Empire Games Series, Book 1

Three quarters of the newly discovered were uninhabited, and of the remainder, all but two held only scattered tribes of Paleolithic hunter-gatherers. However, the two exceptions were cause for serious soul-searching within (and without) the OSP.

The first inhabited nonpaleo time line to be identified was, of course, time line one, location of the Kingdom of the Gruinmarkt: the version of North America where the Clan originated. (Following the US retaliation on that time line, the East Coast is still unsafe to visit without protective gear and radiation detectors.) The other time line is Nova America four, an ice age version of our world that is dotted with the ruins of a long-extinct high-technology civilization. (This will be discussed at length in chapter 26, “A Bridge to Nowhere.”)

Finally, there are the unknown unknowns, as President Rumsfeld so memorably characterized them. We know today that the world-walkers’ ability isn’t natural, or even evolved. It relies on self-replicating intracellular quantum-dot enabled nanotechnology, controlled by engineered genes and activated by what one researcher described as an “epigenetic hack.”

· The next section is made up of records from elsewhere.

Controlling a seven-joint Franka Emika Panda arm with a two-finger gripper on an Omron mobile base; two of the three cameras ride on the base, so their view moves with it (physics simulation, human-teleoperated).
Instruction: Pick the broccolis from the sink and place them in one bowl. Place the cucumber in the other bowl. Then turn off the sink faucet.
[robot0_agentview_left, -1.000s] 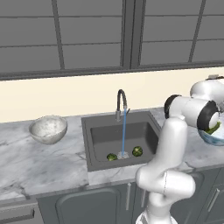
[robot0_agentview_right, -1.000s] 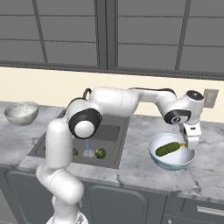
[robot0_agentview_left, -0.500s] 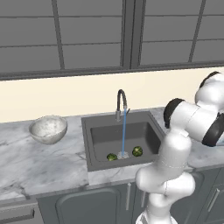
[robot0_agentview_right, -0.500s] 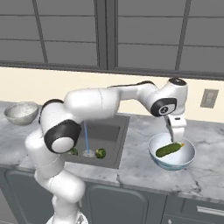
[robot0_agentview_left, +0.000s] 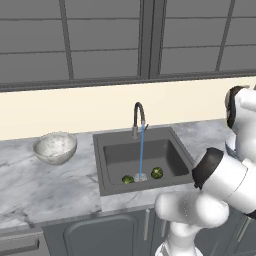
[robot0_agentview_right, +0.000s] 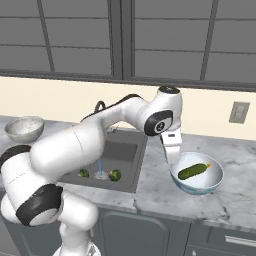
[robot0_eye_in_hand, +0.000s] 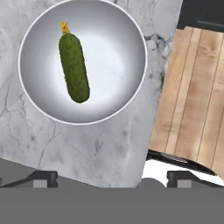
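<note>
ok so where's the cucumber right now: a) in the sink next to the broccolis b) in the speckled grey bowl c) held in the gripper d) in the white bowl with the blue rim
d: the cucumber lies inside the white blue-rimmed bowl on the counter right of the sink, while the open gripper holds nothing and both broccolis sit in the basin.

Gripper (robot0_agentview_right: 172, 161) swung leftward from beyond the far right rim of the blue-rimmed bowl (robot0_agentview_right: 212, 184) to its near left edge, toward the sink (robot0_agentview_right: 125, 150). Elbow and forearm swept across with it, now crossing above the basin. Jaws eased a touch wider, holding nothing.
</note>
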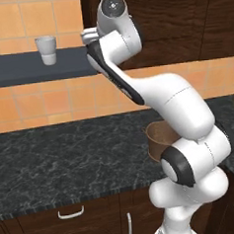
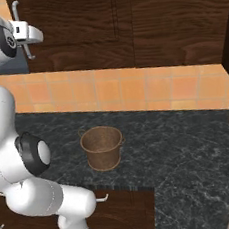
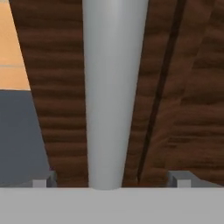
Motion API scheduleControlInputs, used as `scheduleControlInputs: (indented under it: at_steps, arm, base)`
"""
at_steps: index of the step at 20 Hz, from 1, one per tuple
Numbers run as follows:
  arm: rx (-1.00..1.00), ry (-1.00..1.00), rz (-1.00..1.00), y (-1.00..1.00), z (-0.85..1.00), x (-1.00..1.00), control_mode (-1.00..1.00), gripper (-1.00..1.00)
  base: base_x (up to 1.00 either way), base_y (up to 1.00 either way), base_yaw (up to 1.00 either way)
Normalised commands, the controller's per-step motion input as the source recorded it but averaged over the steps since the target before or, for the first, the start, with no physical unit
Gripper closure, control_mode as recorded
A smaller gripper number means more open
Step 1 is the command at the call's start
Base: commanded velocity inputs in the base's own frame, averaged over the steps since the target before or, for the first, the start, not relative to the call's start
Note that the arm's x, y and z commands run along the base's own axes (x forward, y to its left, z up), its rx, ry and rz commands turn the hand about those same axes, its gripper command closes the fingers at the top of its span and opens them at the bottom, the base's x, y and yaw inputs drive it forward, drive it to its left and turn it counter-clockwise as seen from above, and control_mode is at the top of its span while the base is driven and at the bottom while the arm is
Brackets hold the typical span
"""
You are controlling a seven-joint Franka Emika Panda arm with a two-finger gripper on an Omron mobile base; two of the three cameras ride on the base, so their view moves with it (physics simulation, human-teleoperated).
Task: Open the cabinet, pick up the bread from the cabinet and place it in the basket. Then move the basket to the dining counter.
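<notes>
1 basket [image 2: 102, 147], 1 cup [image 1: 47, 49], gripper [image 3: 112, 183] open astride handle [image 3: 108, 87].

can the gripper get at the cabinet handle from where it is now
Probably yes: the open gripper sits right at the handle, one fingertip on each side, with nothing between them.

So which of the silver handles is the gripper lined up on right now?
The long vertical bar handle on the dark wall cabinet, which runs between the open gripper. The short drawer handles sit low under the black counter.
</notes>
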Motion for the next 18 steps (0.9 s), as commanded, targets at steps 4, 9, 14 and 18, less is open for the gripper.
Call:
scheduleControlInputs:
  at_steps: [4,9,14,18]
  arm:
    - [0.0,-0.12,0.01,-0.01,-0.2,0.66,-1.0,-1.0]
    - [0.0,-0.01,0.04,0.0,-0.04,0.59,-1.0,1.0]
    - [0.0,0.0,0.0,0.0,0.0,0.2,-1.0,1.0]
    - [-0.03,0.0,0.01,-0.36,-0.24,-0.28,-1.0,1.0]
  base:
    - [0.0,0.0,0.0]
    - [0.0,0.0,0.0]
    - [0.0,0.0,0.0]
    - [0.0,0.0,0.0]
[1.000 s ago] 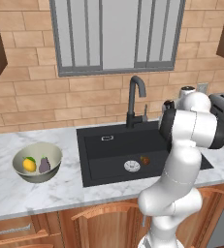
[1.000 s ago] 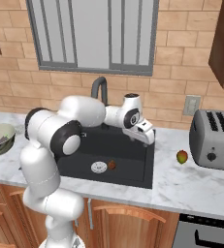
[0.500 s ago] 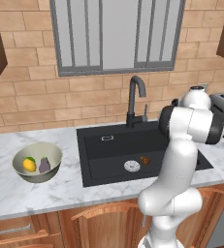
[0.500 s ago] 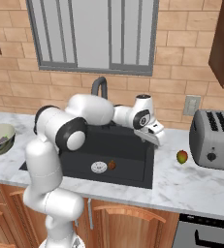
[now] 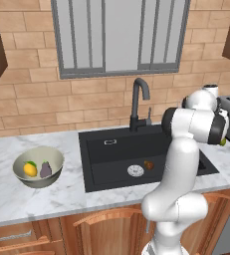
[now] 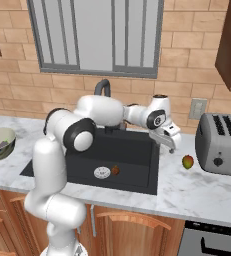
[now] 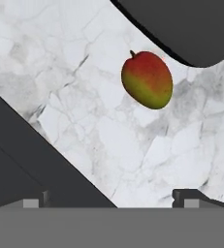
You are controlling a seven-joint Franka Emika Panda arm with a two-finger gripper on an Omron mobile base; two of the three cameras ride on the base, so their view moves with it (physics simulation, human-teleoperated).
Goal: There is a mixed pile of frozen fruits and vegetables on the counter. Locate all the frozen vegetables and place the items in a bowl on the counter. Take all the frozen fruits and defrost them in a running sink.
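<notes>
At the right end of the sink [image 6: 132, 160], we see the white arm reaching across the black basin with its gripper [image 6: 168, 142] held above the counter [image 6: 197, 190], jaws spread wide and holding nothing. Through the hand view, the 2 dark fingertips [image 7: 190, 196] stand far apart over veined white marble, and the red, yellow and green oval fruit [image 7: 147, 80] lies on the worktop ahead of them, clear of both tips. From the right base view, that same fruit [image 6: 187, 161] rests on the marble between the basin's edge and the grey toaster [image 6: 221, 144], near the gripper but not touching it. Down in the basin, the dark red-brown ball [image 6: 115, 170] sits just beside the round steel drain [image 6: 101, 172]; we also see it [image 5: 148, 165] from the left base view. On the far left stretch of counter, the pale grey-green bowl [image 5: 22, 160] holds 2 pieces: the yellow-orange one [image 5: 30, 169] and the dull purple-grey lump [image 5: 46, 170], side by side. Behind the basin rises the black curved tap [image 5: 138, 102], and we cannot tell whether water is running.
</notes>
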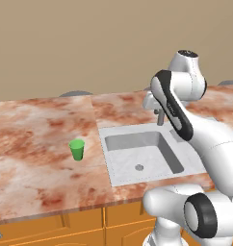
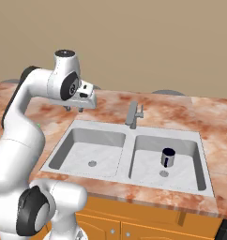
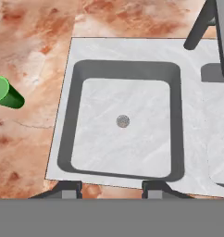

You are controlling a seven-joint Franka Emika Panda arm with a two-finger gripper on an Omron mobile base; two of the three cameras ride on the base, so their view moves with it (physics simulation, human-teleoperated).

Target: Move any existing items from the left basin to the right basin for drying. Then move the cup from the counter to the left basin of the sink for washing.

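Glossy white rounded links are showing dark black joint bands and caps; the tool (image 2: 74, 108) is wearing small dark fingertips.

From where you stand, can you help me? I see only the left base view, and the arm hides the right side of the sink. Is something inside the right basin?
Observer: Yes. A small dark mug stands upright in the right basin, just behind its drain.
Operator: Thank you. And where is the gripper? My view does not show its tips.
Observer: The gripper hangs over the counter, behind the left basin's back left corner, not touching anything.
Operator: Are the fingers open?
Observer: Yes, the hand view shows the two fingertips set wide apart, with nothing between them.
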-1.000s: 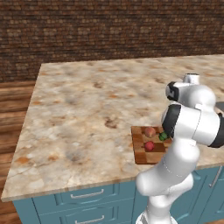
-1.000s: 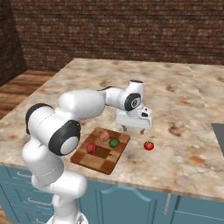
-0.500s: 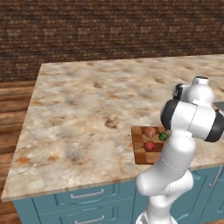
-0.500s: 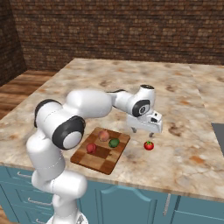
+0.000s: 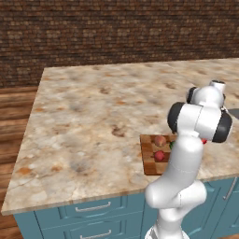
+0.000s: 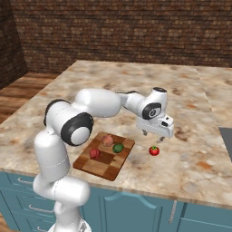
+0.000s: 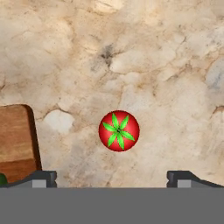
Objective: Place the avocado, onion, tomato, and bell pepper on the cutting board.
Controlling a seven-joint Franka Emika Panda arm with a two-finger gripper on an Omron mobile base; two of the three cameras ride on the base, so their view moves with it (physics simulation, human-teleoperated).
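The desk (image 6: 195,113) has a smooth, mottled beige stone top like polished marble, set over matt teal painted cabinet fronts (image 5: 93,212) with small metal-looking handles, against a rough dark brick wall (image 6: 113,31) and a wooden plank floor (image 5: 14,121). The cutting board (image 6: 97,165) is wood in light and dark brown blocks with a smooth finish, and the tomato (image 7: 119,131) is glossy red with a flat green star of leaves. The arm (image 6: 97,104) has a smooth white plastic-like shell with glossy dark joints.
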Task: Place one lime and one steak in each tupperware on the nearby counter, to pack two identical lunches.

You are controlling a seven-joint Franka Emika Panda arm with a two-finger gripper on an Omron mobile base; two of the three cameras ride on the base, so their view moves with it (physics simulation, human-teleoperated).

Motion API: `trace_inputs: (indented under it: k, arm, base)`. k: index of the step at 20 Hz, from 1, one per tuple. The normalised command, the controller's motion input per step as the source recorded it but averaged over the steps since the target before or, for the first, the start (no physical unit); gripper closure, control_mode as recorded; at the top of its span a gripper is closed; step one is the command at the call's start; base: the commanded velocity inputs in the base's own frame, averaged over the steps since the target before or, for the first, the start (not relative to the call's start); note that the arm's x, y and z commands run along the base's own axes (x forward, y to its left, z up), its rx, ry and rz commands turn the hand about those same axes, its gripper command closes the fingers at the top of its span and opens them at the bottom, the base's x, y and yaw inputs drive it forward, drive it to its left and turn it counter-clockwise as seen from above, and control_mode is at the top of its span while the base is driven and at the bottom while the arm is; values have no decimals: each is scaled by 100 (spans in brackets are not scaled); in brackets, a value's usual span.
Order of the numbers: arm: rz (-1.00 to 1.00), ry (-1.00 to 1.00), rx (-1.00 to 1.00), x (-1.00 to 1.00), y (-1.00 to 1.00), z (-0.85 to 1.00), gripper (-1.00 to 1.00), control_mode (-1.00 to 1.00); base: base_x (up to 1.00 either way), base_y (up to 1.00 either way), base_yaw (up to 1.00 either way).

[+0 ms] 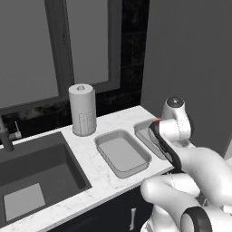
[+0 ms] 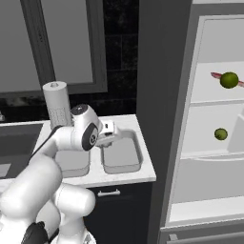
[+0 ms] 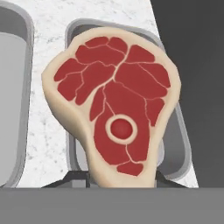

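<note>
A raw red steak with a pale fat rim hangs in my gripper, whose jaws are shut on its lower end. Right behind it lies the right grey tupperware on the white counter, with the left tupperware at the view's left edge. In the right base view my gripper hovers over the back of the right tupperware, beside the left tupperware. Two limes rest on fridge shelves, and a second steak peeks out behind the upper lime.
A paper towel roll stands at the back of the counter. A sink lies to the left with a faucet. The open fridge is on the right, past a dark wall panel.
</note>
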Motion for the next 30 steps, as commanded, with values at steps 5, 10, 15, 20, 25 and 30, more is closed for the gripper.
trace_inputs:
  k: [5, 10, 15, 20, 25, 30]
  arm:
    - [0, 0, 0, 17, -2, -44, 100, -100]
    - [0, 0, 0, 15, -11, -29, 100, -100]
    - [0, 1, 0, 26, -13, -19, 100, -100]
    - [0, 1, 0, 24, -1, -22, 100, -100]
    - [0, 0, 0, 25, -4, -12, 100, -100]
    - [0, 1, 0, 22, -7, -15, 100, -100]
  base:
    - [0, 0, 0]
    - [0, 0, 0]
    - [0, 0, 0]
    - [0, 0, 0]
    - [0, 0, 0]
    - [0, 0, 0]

Somewhere out there in the infinity of branching universes we call para-time, there is (or was) an advanced technological civilization—and almost certainly more than one of them. At least one of these civilizations understood the structure of the multiverse better than the best physicists in America today and built subtle machines to manipulate reality and bend it to their will. The world-walkers of the Gruinmarkt come from a primitive, preindustrial world. Exhaustive sequencing of the genome and epigenome of the few surviving prisoners has long since revealed interesting facts about their world-walking ability, which had been subtly damaged by a point mutation a couple of hundred years ago. Interrogated, they revealed a family history pointing back to a founder who had appeared in the 1760s. From where? Nobody knows. The obvious inference was that he was a fugitive, a runaway, a deserter. He kept a low profile, bedding in deep in the Gruinmarkt, willing to live a life of relative poverty in a quasi-medieval backwater in order to avoid the attention of … what?

Nobody knows; and that fact, taken at face value, is deeply disturbing.